U.S. Sen. Jon Tester announced he has introduced legislation to provide critical funding for the Milk River Project in north-central Montana.

  The Milk River Project, one of the first projects assigned to the U.S. Bureau of Reclamation when it was created, provides water to irrigators — and recreationists and communities — along the Milk River from where it flows from Canada back into Montana north of Rudyard to its confluence with the Milk River.
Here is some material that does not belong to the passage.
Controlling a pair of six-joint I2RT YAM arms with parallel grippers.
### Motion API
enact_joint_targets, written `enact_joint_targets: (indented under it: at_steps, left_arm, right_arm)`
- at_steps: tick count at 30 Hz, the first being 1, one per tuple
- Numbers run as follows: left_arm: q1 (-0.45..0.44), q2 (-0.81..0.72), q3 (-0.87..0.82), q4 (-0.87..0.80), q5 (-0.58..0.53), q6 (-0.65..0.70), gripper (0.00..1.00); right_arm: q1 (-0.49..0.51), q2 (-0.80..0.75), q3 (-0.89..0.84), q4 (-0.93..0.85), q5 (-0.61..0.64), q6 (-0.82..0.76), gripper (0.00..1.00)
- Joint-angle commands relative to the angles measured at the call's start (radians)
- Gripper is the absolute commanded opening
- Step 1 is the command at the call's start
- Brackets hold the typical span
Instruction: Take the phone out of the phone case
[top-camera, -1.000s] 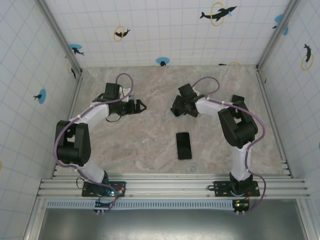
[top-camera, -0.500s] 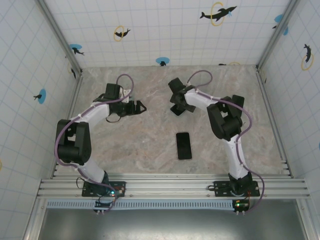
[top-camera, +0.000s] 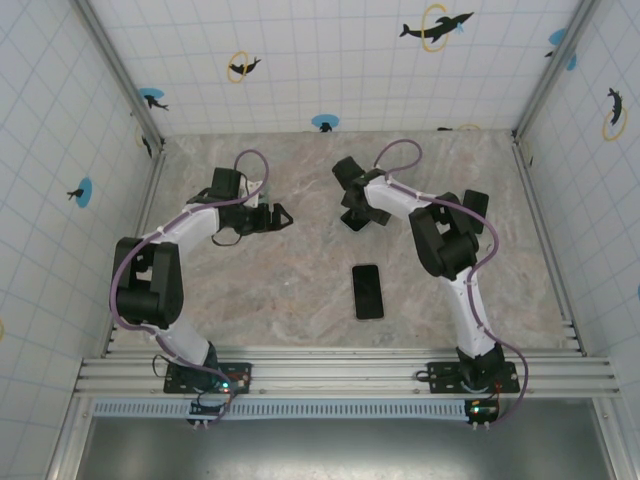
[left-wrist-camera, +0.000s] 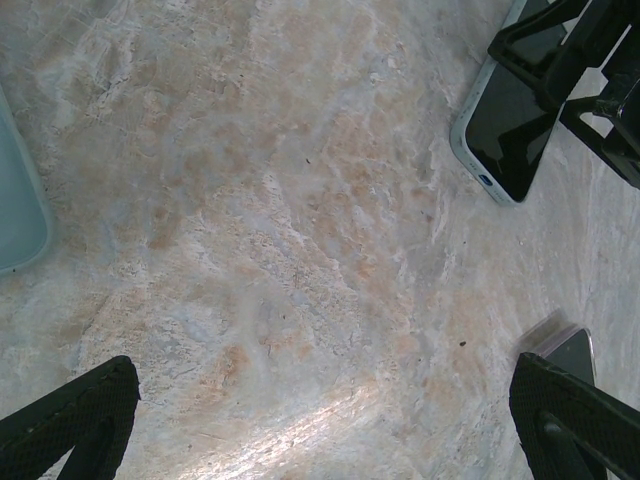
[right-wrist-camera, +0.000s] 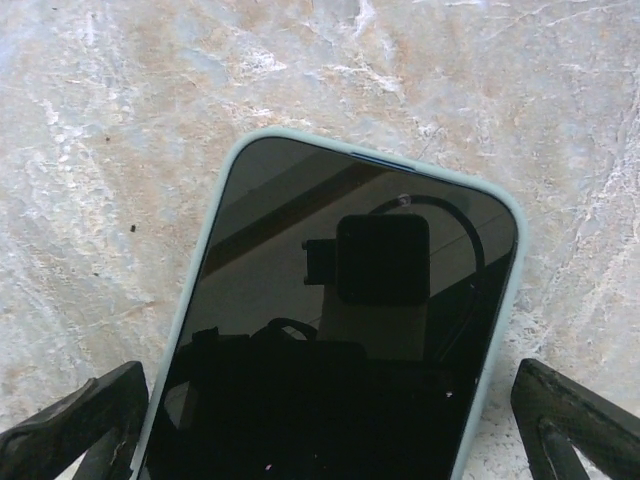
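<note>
A phone with a black screen lies face up on the marble table in a pale mint phone case that rims it. My right gripper hangs open just above it, one finger on each side of the phone, neither one touching it. In the top view this gripper sits at the table's middle back, covering most of the phone. My left gripper is open and empty to the left, pointing at it. The left wrist view has the cased phone at top right under the right gripper's fingers.
A second, all-black phone lies flat nearer the front, between the two arms. A pale teal object pokes in at the left edge of the left wrist view. A small grey corner lies beside the left gripper's right finger.
My right arm has swung left and slightly farther back, bringing its gripper over the cased phone. The left arm has barely moved.
</note>
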Motion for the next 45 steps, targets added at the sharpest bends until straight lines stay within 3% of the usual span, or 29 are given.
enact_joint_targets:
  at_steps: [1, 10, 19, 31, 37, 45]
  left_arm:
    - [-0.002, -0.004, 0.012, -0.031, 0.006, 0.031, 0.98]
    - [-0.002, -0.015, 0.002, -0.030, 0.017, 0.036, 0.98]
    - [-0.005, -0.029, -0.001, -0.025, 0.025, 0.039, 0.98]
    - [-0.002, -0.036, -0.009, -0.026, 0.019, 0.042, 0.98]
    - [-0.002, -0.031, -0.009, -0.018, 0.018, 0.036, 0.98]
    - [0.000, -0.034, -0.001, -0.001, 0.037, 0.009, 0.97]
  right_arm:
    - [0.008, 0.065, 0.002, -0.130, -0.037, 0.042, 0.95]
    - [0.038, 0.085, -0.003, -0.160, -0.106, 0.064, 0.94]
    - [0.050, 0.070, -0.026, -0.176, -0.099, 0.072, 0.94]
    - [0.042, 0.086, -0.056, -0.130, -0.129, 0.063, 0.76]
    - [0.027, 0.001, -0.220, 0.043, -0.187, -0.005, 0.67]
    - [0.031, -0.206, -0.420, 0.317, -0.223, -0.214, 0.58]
A press release from Tester said that after he spoke to the St. Mary’s Working Group last week, he drafted a bill to ensure the federal government picks up 75 percent of the tab for the major water project. Currently, the federal portion of the project is 26 percent, burdening local jurisdictions with a hefty bill.

  “This legislation ensures that local taxpayers won’t be stuck with the enormous cost of this project,” Tester said in the release. “Investing in this infrastructure will provide water for families, businesses and farmers and ranchers in the region.”
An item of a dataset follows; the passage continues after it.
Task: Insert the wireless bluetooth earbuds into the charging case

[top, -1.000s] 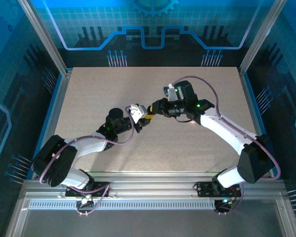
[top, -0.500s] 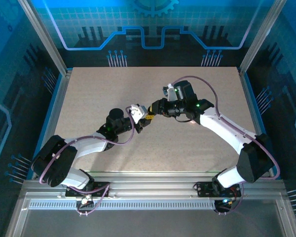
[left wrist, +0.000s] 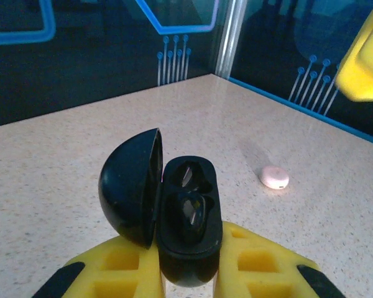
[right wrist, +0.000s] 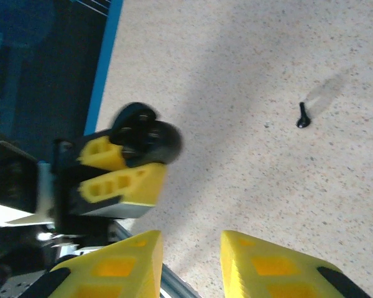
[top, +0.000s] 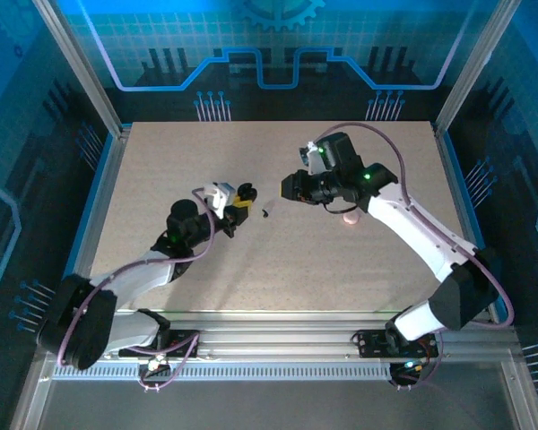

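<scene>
Top view: the left gripper (top: 236, 203) was closed on the black charging case (top: 247, 191), while the right gripper (top: 288, 188) was poised over the table (top: 161, 152) opposite it. One black earbud (top: 267, 212) lay loose on the tabletop between the two grippers, touching neither and outside both sets of jaws. A pale pink rounded object (top: 350, 218) rested on the table beside the right arm. Left wrist view: the left gripper (left wrist: 186, 251) pinched the lower body of the charging case (left wrist: 188, 217) between its yellow fingers (left wrist: 121, 270), with the lid (left wrist: 130, 189) swung open to the left; whether the dark wells held an earbud could not be told. The pink object (left wrist: 274, 177) lay well beyond the case. Right wrist view: the right gripper (right wrist: 191, 245) had its jaws moderately parted with nothing between them; the earbud (right wrist: 303, 118) lay on the table ahead of the fingertips and off to one side of the gap, apart from the held case (right wrist: 146, 139).
</scene>
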Motion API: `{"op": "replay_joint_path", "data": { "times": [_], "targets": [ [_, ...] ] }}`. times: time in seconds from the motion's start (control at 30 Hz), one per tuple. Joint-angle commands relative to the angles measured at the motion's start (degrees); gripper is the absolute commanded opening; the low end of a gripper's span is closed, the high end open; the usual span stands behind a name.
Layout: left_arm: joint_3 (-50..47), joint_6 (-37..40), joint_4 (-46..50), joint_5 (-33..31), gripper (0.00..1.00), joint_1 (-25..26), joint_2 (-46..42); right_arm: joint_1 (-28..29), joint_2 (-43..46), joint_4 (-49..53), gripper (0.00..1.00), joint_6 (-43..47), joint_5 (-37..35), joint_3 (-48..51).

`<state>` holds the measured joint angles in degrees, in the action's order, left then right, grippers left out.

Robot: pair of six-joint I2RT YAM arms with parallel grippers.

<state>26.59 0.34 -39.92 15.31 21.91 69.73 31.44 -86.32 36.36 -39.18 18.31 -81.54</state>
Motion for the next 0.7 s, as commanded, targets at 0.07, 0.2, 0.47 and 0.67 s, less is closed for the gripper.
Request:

  Tester faces a re-election challenge from state Auditor Matt Rosendale, a Republican, and Libertarian Rick Breckenridge.
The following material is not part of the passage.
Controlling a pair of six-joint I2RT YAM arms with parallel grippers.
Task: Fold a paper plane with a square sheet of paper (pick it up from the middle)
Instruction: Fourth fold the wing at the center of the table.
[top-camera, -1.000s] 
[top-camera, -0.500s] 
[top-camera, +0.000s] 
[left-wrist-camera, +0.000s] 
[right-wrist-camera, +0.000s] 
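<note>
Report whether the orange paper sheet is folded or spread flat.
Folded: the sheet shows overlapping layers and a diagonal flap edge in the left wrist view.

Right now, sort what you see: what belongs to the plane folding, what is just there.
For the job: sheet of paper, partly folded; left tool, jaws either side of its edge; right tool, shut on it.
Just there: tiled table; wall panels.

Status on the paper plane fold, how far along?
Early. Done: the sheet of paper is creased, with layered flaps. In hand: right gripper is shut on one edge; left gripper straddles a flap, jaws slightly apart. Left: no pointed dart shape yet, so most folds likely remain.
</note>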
Havre Publics Works Director Dave Peterson, a member of the working group, said all of the congressional candidates were invited to speak at the meeting and Tester, Rosendale, U.S. Rep. Greg Gianforte, R-Mont., and his challenger, Democrat Kathleen Williams, did speak to the working group.

Rosendale’s campaign had not by printing deadline this morning responded to a request for comment about the Milk River Project.

Peterson said if Tester’s bill passes it would be very beneficial to the project.

“Anything that is there would be helpful to getting the process moved forward,” he said.

Tester’s St. Mary’s Reinvestment Act will cover 75 percent of the cost of Sherburne Dam and Reservoir, Swift Current Creek Dike, Lower St. Mary Lake, St. Mary Canal Diversion Dam, and the St. Mary Canal.

The entire project is estimated to cost $41.9 million. It will provide water to 18,000 Montanans and irrigate enough cropland to feed one million people.

Tester recently secured $1.9 million for this project in the 2019 Energy and Water Development Appropriations Act.

The St. Mary’s Working Group, comprising representatives of irrigation districts, communities, organizations and recreationists and co-chaired by Mt. Lt. Gov. Mike Cooney and Montana State University Phillips County Extension Agent Mark Manoukian, was formed early last decade to find ways to repair and enhance the St. Mary Diversion.

The diversion was one of the first projects authorized for the Bureau of Reclamation to construct after the bureau was created in 1902. It is part of the Milk River Projec that also includes Fresno Reservoir west of Havre and Nelson Reservoir near Malta.

The diversion and storage system, which starts with Sherburne Reservoir on the edge of Glacier National Park and stretches for 29 miles of dams, dikes and siphons across the Blackfeet Indian Reservation, diverts water from St. Mary River into the North Fork of the Milk River. It then runs through Canada before re-entering Montana.

The system was built as a single-use system, to provide irrigation water, although it has since provided water for municipalities — Havre, Chinook and Harlem — as well as recreation opportunities.

The funding for the system, including repairs, is billed to the users each year, primarily paid for by the irrigators. The diversion, some of which is more than 100 years old, has been “Band-Aided” together through the years, and a grassroots effort started about 2000 to find ways to fund a major rehabilitation before a catastrophic failure occurred.